→ Task statement
Please transcribe the listing that follows exactly; images are to be excluded.

------------------------------

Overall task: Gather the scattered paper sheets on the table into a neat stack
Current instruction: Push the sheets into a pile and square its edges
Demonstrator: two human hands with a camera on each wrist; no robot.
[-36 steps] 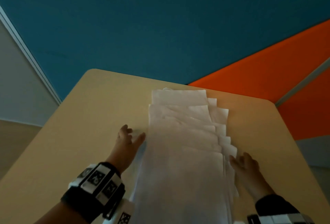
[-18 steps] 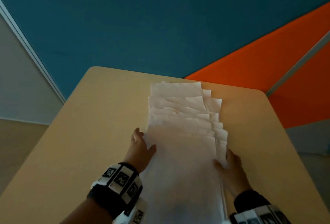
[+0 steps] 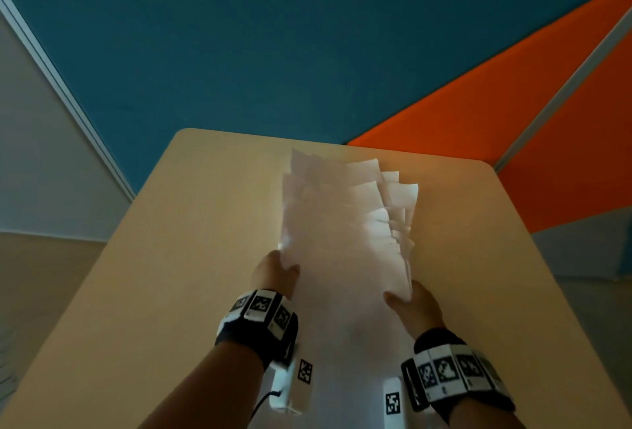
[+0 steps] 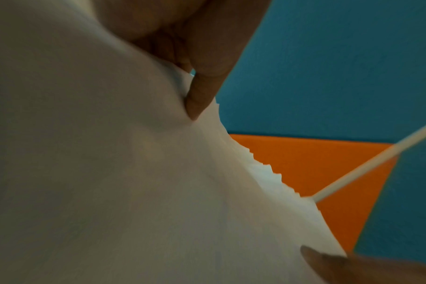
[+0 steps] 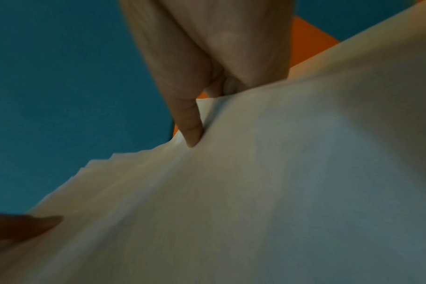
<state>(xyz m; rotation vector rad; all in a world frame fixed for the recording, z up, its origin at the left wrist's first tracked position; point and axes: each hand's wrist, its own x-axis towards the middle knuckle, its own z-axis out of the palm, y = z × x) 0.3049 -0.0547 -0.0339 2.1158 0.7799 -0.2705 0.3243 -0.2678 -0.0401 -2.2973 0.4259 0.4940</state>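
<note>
A fanned pile of white paper sheets [image 3: 345,244] runs down the middle of the tan table [image 3: 191,230], its far ends staggered and blurred. My left hand [image 3: 275,271] grips the pile's left edge, thumb on top. My right hand [image 3: 413,305] grips the right edge the same way. In the left wrist view the paper sheets [image 4: 110,182] fill the frame with a thumb [image 4: 202,92] pressed on them. The right wrist view shows the sheets [image 5: 255,192] with a thumb [image 5: 190,123] on top. The fingers under the pile are hidden.
The table's far edge [image 3: 273,136] lies just beyond the sheets. Past it the floor is teal [image 3: 273,35] and orange [image 3: 513,121]. Bare tabletop shows on both sides of the pile.
Both hands have closed in from the pile's sides and taken hold of its edges. The sheets have bunched narrower and their far ends now look lifted and blurred.
</note>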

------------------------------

→ Result
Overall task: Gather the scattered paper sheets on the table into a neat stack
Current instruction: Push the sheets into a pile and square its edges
Demonstrator: two human hands with a camera on each wrist; no robot.
[-36 steps] 
[-18 steps] 
[+0 steps] 
[+0 steps] 
[+0 steps] 
<state>(xyz m; rotation vector rad; all in a world frame fixed for the recording, z up, its origin at the left wrist's first tracked position; point and axes: each hand's wrist, its own x-axis towards the middle knuckle, its own z-axis out of the palm, y = z × x) 0.3049 -0.0547 -0.0339 2.1158 0.7799 -0.2705 0.3243 -0.2678 -0.0401 -2.2973 0.4259 0.4940</state>
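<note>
A fanned pile of white paper sheets [image 3: 345,244] runs down the middle of the tan table [image 3: 191,230], its far ends staggered and blurred. My left hand [image 3: 275,271] grips the pile's left edge, thumb on top. My right hand [image 3: 413,305] grips the right edge the same way. In the left wrist view the paper sheets [image 4: 110,182] fill the frame with a thumb [image 4: 202,92] pressed on them. The right wrist view shows the sheets [image 5: 255,192] with a thumb [image 5: 190,123] on top. The fingers under the pile are hidden.
The table's far edge [image 3: 273,136] lies just beyond the sheets. Past it the floor is teal [image 3: 273,35] and orange [image 3: 513,121]. Bare tabletop shows on both sides of the pile.
Both hands have closed in from the pile's sides and taken hold of its edges. The sheets have bunched narrower and their far ends now look lifted and blurred.
</note>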

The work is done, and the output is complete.